そうして在日学生の連中から奇襲を受けて三ヶ月、真也は仲間達とひたすら修行の合間に散開して連中を探し回っていたのだが、見つかるのは毎回後の祭りでやられた仲間の惨状しかその場に残っていない。
「くそっ……力だけつけてもこれじゃ意味がない! どうすりゃいいんだよ……!」
特別教室に仲間と集まり深く思い詰めていると、真也は咄嗟にとある一人の仲間に思い当たった。
「……っ!? そうか、アイツなら朝鮮の奴等をおびき寄せられるかもしれねぇ!」
「ん、どいつだ?」
「悠也っつう口達者の奴だよ、そいつにちと頼んでくるわ」
「おう、俺も行くわ」
真也は創と二人で、口達者という事で学年中で知られている悠也ゆうやという仲間に作戦を申し出た。
「なぁ悠也、ちと朝鮮人の奴等をおびき寄せる作戦があんだけど、請け負ってくれねぇか?」
「えぇ、良いですとも」
「悪いな、じゃあまずそこで喧嘩にならぬよう、“私は、あなた達と友達になりたいです”ってなことを低姿勢で言ってくれ。違う学校に偽ってな」
「了解、では探してきます」
「おう、頼んだぞ。何かあったらすぐ呼べよ」
それから何日か過ぎ、悠也は何とかこぎつけることに成功した。連絡先の交換も出来たとの事を翌日、真也は報告を受ける。
「おし、奴等の尻尾を掴んだから、ヤるよ?」
東京都足立区と荒川区の間に聳そびえる『荒川かせんじき』へ、人数揃えて朝鮮人の連中を待ち合わせることとなった。その場所を選んだ理由は、橋の下ならば警察に目をつけられないからである。

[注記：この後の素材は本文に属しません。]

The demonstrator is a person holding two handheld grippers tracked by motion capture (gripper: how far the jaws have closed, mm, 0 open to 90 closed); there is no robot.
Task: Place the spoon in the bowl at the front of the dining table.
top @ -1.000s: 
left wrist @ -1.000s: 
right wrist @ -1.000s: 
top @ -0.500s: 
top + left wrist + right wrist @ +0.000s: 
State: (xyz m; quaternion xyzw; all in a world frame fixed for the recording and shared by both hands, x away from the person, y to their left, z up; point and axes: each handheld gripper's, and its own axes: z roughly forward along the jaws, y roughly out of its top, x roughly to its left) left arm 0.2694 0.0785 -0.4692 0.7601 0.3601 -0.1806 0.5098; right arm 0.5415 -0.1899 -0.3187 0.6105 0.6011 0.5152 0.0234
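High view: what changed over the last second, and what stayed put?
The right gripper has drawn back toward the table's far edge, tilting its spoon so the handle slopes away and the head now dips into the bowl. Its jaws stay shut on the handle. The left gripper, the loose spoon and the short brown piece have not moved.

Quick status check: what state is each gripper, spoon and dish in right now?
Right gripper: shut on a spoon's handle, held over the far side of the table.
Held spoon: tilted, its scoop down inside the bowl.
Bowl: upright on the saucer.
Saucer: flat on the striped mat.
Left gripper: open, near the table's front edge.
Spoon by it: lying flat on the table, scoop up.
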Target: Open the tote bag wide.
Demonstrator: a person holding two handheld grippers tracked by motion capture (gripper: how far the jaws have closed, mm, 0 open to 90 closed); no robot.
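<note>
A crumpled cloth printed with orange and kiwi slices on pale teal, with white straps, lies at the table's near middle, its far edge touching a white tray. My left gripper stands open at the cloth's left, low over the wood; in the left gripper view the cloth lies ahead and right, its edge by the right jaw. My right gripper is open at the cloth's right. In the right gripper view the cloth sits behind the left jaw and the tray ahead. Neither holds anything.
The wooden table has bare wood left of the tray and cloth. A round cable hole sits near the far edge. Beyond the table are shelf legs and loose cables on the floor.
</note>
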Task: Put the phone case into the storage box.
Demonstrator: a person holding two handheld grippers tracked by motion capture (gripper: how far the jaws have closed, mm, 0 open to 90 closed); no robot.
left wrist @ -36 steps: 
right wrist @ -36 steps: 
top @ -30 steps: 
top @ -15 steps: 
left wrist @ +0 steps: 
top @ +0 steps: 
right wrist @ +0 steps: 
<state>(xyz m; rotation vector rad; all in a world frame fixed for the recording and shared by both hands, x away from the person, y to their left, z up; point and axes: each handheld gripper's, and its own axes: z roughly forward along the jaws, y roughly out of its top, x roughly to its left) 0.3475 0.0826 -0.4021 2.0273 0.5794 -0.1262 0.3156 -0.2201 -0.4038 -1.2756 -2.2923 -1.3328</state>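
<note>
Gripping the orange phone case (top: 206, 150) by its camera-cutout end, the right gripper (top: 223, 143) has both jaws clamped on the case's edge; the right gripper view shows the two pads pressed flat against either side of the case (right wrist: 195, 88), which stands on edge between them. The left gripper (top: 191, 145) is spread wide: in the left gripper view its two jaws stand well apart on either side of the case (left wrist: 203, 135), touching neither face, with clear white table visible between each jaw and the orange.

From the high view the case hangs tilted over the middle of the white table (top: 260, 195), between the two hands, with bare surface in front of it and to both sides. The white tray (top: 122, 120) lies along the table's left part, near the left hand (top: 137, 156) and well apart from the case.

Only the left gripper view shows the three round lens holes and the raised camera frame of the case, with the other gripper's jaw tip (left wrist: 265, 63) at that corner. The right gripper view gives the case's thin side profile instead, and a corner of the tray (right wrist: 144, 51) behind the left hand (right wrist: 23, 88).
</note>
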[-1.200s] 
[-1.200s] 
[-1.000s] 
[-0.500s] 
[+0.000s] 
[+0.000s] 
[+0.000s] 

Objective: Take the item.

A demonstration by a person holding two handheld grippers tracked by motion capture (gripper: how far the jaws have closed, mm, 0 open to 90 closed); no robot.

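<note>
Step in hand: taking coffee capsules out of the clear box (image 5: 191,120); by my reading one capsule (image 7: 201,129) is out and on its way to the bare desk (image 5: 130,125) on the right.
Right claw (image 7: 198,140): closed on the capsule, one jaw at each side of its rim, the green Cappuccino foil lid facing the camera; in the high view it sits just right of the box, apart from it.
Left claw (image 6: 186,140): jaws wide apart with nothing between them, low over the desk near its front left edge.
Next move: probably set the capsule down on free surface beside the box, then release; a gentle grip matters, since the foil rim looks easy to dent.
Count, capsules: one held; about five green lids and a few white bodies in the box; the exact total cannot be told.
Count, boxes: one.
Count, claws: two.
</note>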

真也の父親からの情報によると、相手は皆2つ歳上らしい。つまり中学を相手にするということは、こちら側にとっては高校生を相手にするようなものだということを忠告されていた。その為、人数集めただけでは勝ち目が無いと、真也は各中学での頭かしらを集め、運動能力に長けた人を集中的に集めて戦略に必要な人員を割り当て始める。
スパイ行動として悠也から横流ししてもらった情報によると、相手のボスの名前はキム・スマン。相手の連中は日本人に対して相当な敵対心を抱いているとの事。朝鮮では授業でテコンドーを習っている為、足技に長けている者が大勢いるらしい。

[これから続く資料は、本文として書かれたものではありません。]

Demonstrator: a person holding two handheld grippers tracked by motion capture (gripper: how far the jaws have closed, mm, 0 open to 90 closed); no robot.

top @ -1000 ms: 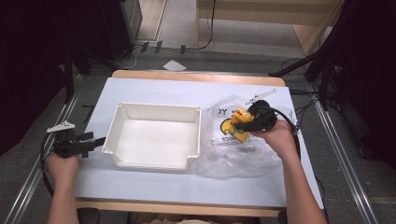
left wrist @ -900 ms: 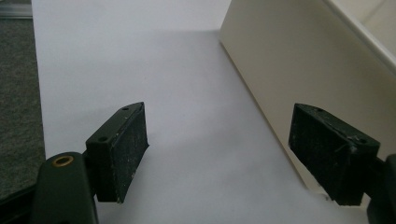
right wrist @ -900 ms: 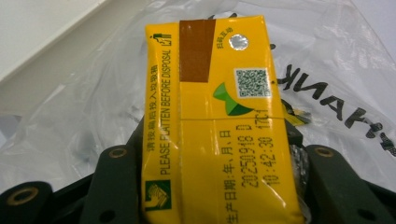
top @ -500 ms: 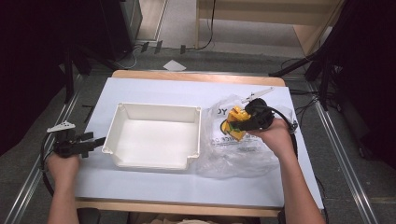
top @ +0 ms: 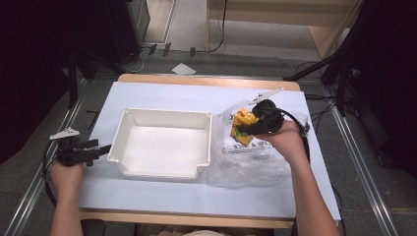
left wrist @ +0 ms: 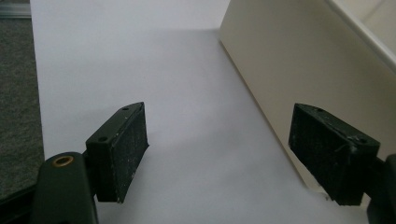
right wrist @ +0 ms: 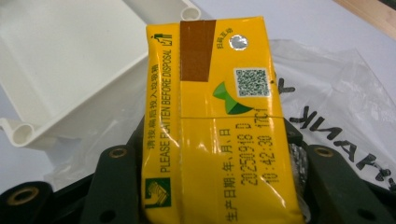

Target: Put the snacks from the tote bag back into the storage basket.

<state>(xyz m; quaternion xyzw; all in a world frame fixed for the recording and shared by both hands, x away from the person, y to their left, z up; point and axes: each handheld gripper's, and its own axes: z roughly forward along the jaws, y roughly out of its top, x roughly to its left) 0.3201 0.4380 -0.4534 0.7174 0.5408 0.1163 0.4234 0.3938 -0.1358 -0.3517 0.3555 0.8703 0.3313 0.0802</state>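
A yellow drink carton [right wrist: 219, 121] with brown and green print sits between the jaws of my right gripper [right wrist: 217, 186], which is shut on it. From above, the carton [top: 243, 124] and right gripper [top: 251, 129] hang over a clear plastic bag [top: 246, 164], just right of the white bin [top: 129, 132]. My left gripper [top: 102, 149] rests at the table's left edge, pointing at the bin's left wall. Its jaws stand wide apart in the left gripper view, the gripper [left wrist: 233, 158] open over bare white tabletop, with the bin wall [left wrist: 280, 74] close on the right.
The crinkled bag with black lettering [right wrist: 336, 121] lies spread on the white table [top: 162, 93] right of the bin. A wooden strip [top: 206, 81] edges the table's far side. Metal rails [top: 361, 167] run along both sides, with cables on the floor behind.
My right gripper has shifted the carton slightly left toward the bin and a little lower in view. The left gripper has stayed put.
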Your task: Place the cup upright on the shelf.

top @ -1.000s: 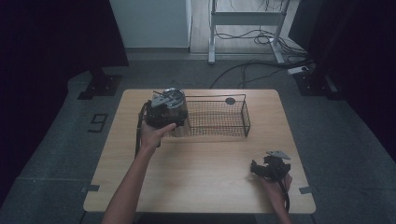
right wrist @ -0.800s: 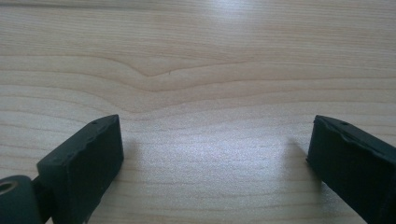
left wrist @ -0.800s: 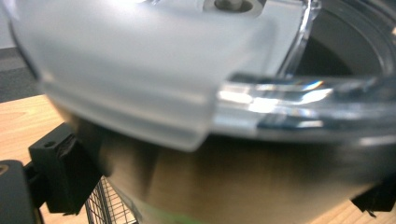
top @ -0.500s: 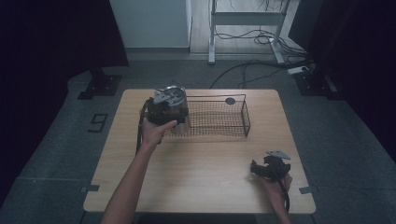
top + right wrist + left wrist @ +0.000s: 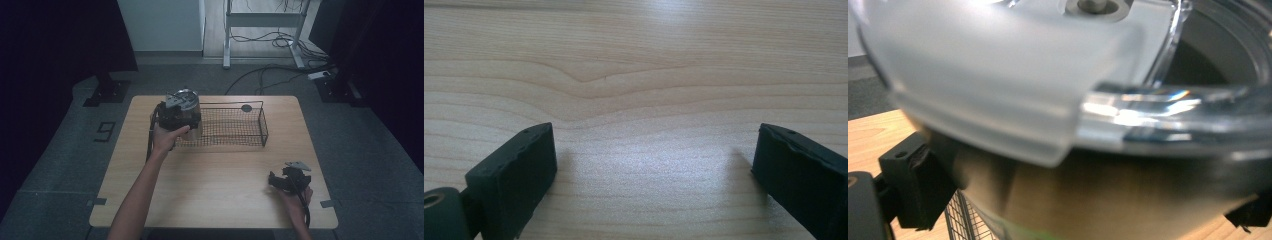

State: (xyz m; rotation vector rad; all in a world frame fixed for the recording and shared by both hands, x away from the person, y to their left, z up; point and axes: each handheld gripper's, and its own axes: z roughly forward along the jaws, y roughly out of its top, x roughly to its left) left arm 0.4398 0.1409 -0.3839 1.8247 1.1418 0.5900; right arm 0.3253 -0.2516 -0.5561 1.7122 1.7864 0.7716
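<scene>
My left gripper [image 5: 191, 124] hovers at the left end of a black wire basket [image 5: 263, 125], held by a hand. It is shut on a clear plastic container [image 5: 1128, 195] with a frosted lid [image 5: 998, 75]. In the left gripper view the container sits very close, filling the space between the two black jaws. Basket mesh [image 5: 965, 222] shows just below it. My right gripper [image 5: 276, 181] rests on the wooden table [image 5: 215, 190] at the front right. Its jaws stand wide apart in the right gripper view, with bare wood between them [image 5: 654, 170].
A small dark round object [image 5: 246, 107] lies by the basket's far rim. The basket stands across the back middle of the table. The floor around holds cables [image 5: 280, 65] and a metal frame [image 5: 260, 20] beyond the far edge.
The left gripper with the container has shifted slightly away from the person at the basket's left end. The right gripper has stayed put.
</scene>
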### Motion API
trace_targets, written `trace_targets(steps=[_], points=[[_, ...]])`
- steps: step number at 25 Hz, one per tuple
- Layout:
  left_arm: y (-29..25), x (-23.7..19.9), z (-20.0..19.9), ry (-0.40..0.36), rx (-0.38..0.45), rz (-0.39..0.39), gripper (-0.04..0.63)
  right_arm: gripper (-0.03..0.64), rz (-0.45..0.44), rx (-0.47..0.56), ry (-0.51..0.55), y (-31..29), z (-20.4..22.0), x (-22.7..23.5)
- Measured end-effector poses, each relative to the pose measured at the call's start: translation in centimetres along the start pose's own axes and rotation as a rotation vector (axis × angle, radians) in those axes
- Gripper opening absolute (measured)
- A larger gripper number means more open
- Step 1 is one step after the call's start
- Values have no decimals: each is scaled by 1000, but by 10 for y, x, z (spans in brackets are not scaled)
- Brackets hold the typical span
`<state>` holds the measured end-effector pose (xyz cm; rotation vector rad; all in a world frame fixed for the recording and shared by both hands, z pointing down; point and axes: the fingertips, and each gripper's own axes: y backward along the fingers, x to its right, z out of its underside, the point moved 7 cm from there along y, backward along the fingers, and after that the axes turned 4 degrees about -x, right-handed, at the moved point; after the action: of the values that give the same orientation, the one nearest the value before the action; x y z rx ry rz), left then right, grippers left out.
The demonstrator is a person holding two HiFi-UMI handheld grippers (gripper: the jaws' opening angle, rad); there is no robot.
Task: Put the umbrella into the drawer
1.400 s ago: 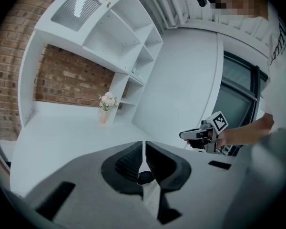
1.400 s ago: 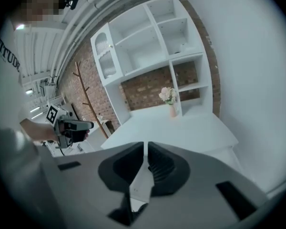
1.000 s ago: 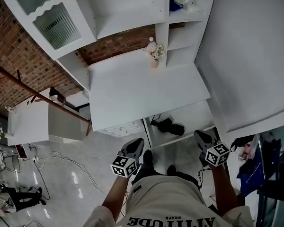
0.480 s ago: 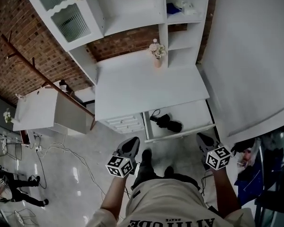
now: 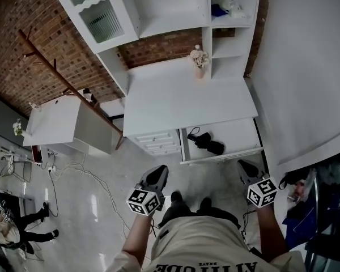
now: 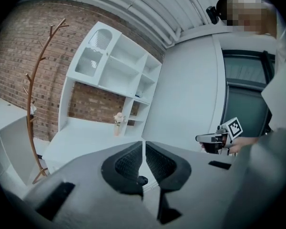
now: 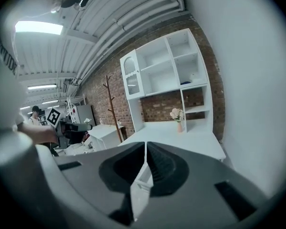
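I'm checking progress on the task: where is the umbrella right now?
In the head view, the black umbrella lies inside the open drawer under the desk's right half, just right of the closed small drawers.

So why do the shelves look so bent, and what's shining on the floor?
Head view: the wide lens tilts the shelf unit, and bright glints sit on the glossy floor. Both gripper views: fisheye bending, dark rounded corners. Right gripper view: the ceiling lamp is blown out.

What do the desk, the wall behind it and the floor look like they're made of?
Desk: probably painted wood or laminate, smooth matte white.
Wall: bare reddish brick, mortar lines visible.
Floor: glossy pale tile or polished stone, mirroring lights.
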<state>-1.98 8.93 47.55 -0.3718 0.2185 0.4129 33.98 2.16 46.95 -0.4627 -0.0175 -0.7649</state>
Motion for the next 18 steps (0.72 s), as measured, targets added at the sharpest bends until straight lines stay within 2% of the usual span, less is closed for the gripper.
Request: trace_targets(steps=[8, 18], points=[[35, -26, -4, -25, 6, -9, 40, 35, 56, 33, -11, 4, -3, -32], [71, -55, -27, -100, 58, 18, 40, 35, 122, 115, 0, 9, -19, -77]])
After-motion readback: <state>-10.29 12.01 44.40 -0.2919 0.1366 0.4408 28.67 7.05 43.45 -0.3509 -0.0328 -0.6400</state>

そのテコンドーというのは、剛柔流空手と精通している所がある。というのも剛柔流空手は、中国のテコンドーを宮城長順みやぎ ちょうじゅん先生が改良して日本に広めた武術という説がある。
真也達が選抜して集まったのは凡そ30人、対して相手は電話一本でパッと見50人が速攻で集まってきた。その人数差と召集力により、真也達は圧巻し小声で仲間達と話始める。

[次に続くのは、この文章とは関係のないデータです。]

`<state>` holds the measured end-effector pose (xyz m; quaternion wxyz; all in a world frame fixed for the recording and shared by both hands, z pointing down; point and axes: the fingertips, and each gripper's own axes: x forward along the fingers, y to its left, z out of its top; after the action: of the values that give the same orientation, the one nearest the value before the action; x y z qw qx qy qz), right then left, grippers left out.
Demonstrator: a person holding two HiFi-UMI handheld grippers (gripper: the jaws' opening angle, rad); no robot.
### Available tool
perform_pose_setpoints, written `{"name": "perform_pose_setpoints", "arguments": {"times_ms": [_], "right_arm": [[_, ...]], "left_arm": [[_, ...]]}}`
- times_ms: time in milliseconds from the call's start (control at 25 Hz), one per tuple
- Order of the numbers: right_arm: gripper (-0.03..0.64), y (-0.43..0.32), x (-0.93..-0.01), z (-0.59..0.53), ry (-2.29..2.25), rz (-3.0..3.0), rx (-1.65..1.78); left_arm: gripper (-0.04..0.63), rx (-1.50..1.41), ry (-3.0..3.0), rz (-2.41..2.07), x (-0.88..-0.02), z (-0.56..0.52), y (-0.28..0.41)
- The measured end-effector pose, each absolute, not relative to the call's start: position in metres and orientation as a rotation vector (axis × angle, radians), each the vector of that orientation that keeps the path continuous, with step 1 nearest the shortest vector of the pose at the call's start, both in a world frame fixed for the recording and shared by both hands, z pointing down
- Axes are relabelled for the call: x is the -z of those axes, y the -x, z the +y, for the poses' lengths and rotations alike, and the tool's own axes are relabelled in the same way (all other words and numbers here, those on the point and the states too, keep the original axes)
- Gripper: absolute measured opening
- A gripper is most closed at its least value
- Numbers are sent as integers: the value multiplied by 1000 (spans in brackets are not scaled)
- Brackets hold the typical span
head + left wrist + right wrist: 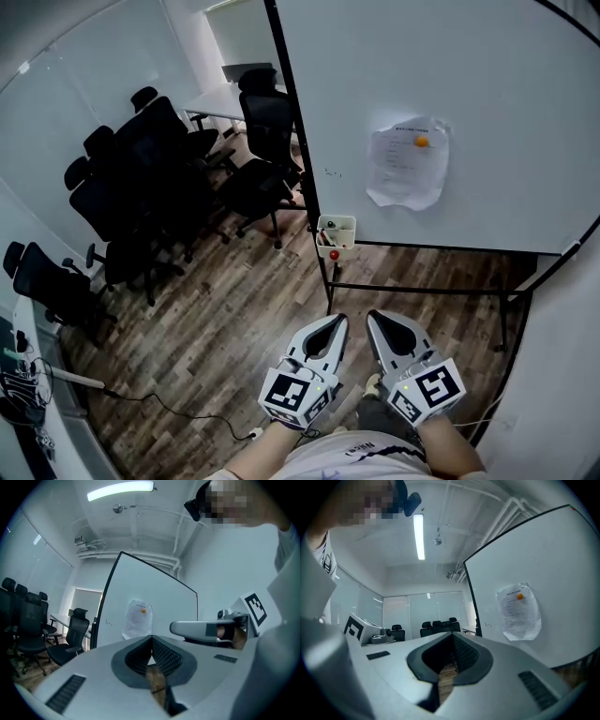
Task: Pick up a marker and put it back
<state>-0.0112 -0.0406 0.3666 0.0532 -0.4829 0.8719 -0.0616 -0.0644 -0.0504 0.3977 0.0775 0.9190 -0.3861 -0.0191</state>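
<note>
A small white holder [337,226] hangs at the whiteboard's [487,84] lower left corner, and markers [331,246] with red and dark caps stand in it. Both grippers sit low in the head view, close to the person's body and well short of the holder. My left gripper [337,322] is shut with nothing between its jaws, and its ribbed pads meet at the tip in the left gripper view [151,639]. Beside it, my right gripper [374,318] is shut and empty too [452,637]. The markers show only in the head view.
A sheet of paper [408,164] is pinned to the board by an orange magnet. The board's black stand [422,291] crosses the wooden floor ahead. Several black office chairs [150,178] and a white table [217,99] stand at left. A cable [178,412] runs across the floor.
</note>
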Motion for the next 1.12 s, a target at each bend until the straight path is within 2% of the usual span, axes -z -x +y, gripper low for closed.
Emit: {"name": "perform_pose_setpoints", "arguments": {"times_ms": [480, 1120], "right_arm": [[11, -35, -388, -181, 1330, 2729, 249], [11, -9, -426, -281, 1349, 2764, 357]], "left_arm": [[11, -3, -2670, -1416, -425, -198, 42], [12, -19, -2636, -1448, -486, -303, 68]]}}
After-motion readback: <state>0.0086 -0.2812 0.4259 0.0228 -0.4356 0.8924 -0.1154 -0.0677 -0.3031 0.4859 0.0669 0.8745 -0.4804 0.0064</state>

「これはやばいな……アイツ等みんな凶器持ってんぞ!?」
「マジかよ……こっち素手だぞ?」
相手の朝鮮人達は、手に刃物やバットを握っていてこちらに凶器をチラつかせていた。しかし、真也達も全員が素手という訳ではない。
中国人達が日本人から差別を受けて、それに対抗すべく結成した対日本人向けのとある組織から設立されていた。そこから派生した日本人によって形成された暴走族の人達も30人の中にいて、その人達は色々と武器を携えていた。しかし、彼らの状況は綿密に戦略を練らなければまず勝ち目が無い。
真也は先輩が前線でいがみ合っている背後にて、各々に役割を当てて戦術を練り始めた。